When deciding whether a particular adjustment is reasonable, we must consider the following factors:

  • Would this effectively overcome the substantial disadvantage the disabled person faces in accessing an aspect of our processes?
  • How practical is it for us to take the steps?
  • What are the costs associated with making the adjustment?
  • Would taking the steps cause any disruption and to what extent?
  • Can we afford to make this adjustment in terms of cost and resources available?
  • What resources have already been spent on making adjustments?
  • Do we have access to any assistance, financial or otherwise?

Asking about disabilities

It’s also important that we include questions about adjustments as standard in our conversations with anyone involved in the case. For example:

  • case investigation officers should ask all interviewees whether they need any adjustments in order to be able to participate
  • case officers should ask social workers if they require adjustments to any aspects of the fitness to practise process
  • hearings case managers and hearings officers should ask witnesses if they require any adjustments in order to participate in a hearing

Sharing information about a disability

The aim of this policy is to make sure our process is as accessible as possible for people with disabilities. This means that Social Work England employees should share any relevant information with colleagues without divulging sensitive information about a person’s health or disability.

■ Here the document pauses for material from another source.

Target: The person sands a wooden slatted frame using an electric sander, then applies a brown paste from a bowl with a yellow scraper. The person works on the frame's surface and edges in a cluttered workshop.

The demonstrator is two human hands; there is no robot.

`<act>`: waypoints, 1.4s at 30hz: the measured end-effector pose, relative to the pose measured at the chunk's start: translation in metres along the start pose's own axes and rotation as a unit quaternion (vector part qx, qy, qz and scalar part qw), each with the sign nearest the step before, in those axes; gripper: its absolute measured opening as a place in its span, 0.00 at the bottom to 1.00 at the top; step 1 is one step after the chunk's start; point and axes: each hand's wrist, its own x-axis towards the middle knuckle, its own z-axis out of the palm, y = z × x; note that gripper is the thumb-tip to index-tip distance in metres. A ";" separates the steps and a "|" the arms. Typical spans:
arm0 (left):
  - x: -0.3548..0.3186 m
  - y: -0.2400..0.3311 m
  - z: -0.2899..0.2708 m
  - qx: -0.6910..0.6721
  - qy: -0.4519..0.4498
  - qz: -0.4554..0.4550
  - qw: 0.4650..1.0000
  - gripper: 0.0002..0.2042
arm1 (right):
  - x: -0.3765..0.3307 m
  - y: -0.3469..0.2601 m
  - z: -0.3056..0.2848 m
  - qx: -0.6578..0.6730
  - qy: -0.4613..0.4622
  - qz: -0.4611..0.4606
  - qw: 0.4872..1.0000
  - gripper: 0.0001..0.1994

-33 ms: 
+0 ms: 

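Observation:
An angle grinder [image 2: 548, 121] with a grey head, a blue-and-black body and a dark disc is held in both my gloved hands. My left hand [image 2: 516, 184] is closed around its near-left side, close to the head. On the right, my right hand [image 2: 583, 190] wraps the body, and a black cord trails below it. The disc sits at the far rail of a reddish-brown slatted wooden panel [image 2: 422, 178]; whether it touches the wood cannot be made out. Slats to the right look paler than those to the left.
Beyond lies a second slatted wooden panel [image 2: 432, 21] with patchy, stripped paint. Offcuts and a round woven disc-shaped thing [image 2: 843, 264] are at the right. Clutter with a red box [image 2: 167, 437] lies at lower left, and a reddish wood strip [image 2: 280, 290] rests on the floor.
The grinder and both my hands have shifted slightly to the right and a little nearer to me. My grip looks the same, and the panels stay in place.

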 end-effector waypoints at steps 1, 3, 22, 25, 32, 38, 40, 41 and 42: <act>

To do this, we should focus on the adjustment required rather than the person’s medical diagnosis. For example, recording that a witness will require regular rest breaks during a hearing is more relevant and less insensitive than recording that they have Crohn’s disease.

It’s still important, however, to ask for a person’s consent before sharing any details of their requested adjustments with colleagues. As a service provider interacting with people with disabilities, we should be clear about what information will be shared, who it will be share with, and how that information will be used.

Who should you share information about adjustments with?

We should share relevant information about the adjustments required, not the diagnosis of the disability, with colleagues who will need to be involved in making the adjustment. For example, adjudicators and legal advisors may need to know about specific adjustments to the process before a hearing takes place.